__WHAT TO PRODUCE__.
Would you restate word for word the lines of the listing, beginning at the first and ending with the line that holds "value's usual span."?

__GIVEN INFORMATION__.
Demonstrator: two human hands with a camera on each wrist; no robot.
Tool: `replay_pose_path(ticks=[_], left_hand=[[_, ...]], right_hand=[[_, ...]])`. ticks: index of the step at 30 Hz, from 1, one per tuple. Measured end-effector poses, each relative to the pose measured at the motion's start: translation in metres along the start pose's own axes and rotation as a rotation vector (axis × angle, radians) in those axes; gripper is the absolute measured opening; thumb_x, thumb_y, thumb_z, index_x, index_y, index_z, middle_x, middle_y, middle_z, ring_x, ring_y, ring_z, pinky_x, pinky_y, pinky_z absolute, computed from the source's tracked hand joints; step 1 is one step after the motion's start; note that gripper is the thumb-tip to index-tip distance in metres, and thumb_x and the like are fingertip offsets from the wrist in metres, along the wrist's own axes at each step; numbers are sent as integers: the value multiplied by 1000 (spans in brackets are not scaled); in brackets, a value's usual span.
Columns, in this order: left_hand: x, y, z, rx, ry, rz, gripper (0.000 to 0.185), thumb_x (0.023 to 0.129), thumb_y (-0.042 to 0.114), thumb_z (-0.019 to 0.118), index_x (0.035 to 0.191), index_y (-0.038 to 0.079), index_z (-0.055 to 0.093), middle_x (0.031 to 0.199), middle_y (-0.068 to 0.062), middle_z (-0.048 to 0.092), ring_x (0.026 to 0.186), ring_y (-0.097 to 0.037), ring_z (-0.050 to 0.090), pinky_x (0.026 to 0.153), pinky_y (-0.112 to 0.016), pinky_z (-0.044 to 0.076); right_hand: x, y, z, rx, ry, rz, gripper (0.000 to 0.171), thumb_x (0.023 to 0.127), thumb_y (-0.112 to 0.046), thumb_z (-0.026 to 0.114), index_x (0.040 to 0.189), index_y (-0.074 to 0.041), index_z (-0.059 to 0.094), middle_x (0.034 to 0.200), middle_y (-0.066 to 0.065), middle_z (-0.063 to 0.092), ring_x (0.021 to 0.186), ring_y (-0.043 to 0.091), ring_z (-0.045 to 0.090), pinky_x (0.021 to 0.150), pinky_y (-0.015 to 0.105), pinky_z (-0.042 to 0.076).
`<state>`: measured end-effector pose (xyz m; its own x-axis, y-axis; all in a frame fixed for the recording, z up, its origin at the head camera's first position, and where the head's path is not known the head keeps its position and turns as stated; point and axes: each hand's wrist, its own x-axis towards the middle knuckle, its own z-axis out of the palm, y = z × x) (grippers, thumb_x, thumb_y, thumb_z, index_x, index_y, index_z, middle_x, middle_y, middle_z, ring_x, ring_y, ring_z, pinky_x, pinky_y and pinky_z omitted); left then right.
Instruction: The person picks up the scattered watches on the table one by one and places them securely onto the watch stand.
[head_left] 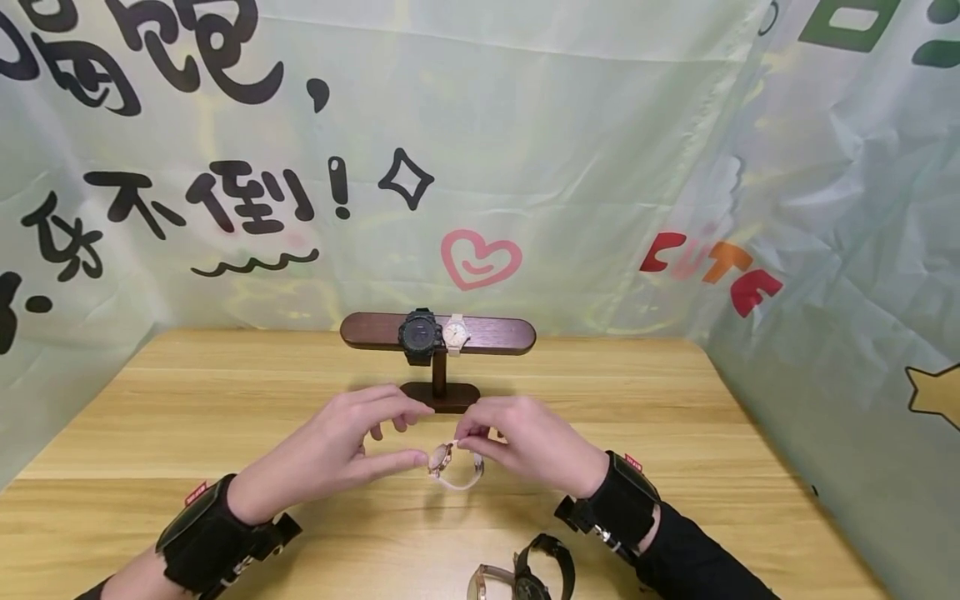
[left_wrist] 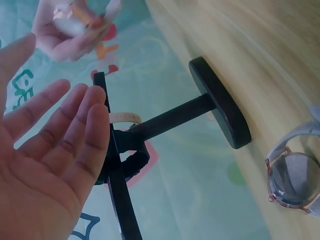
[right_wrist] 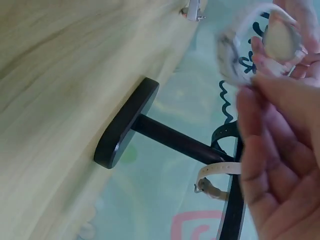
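My right hand (head_left: 525, 442) pinches the pale pink-strapped wristwatch (head_left: 452, 465) just above the wooden table (head_left: 675, 400) — my left hand (head_left: 352, 442) has fingers loose, thumb touching its case. Behind stands the dark wooden T-stand (head_left: 495, 334); the backdrop reads "CUTE".

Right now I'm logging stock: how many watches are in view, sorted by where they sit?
On the dark wooden T-shaped stand: 2, a black watch and a white one.
In the hands: 1, a pale pink-strapped watch.
On the wooden table near edge: 2.
Total: 5.
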<state>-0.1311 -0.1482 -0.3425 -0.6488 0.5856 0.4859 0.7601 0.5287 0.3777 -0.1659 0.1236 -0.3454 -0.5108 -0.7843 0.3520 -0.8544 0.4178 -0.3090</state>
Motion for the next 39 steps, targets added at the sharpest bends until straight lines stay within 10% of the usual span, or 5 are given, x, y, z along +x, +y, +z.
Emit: replay_pose_path(ticks=[11,39], left_hand=[[5,9,1,-29,41,71,49,86,43,78,130,24,65,110,14,64,95,-1,59,65,-11,47],[8,30,7,-79,231,185,53,81,25,85,130,18,65,123,6,65,98,-3,63,71,-13,55]], right_hand=[[1,-1,-5,21,295,-147,11,92,-13,73,103,-16,72,94,-6,73,86,0,66,74,8,53],[2,-14,-1,70,447,-158,12,91,-8,73,103,-11,73,95,-2,75,86,4,70,78,10,56]])
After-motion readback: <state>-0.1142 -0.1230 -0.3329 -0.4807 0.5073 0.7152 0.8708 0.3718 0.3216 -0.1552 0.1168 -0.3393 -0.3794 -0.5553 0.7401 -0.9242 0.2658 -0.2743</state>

__SOLUTION TO THIS PROBLEM__.
Demonstrator: two human hands with a camera on each wrist; no robot.
Tool: `replay_pose_path(ticks=[_], left_hand=[[_, ...]], right_hand=[[_, ...]])`. ticks: index of the step at 30 Hz, from 1, one per tuple. Measured end-effector poses, each relative to the pose measured at the motion's start: translation in metres along the start pose's own axes and rotation as a rotation vector (axis × angle, radians) in those axes; gripper is the absolute measured opening; thumb_x, thumb_y, thumb_z, index_x, index_y, index_z, middle_x, middle_y, middle_z, ring_x, ring_y, ring_z, pinky_x, pinky_y, pinky_z absolute, computed from the source's tracked hand joints; step 1 is one step after the motion's start; note that gripper is the thumb-tip to index-tip distance in metres, and thumb_x and the like are fingertip offsets from the wrist in metres, along the wrist's own axes at each step; numbers are sent as integers: the value multiplied by 1000 (spans in brackets are not scaled); in brackets, a value's usual span.

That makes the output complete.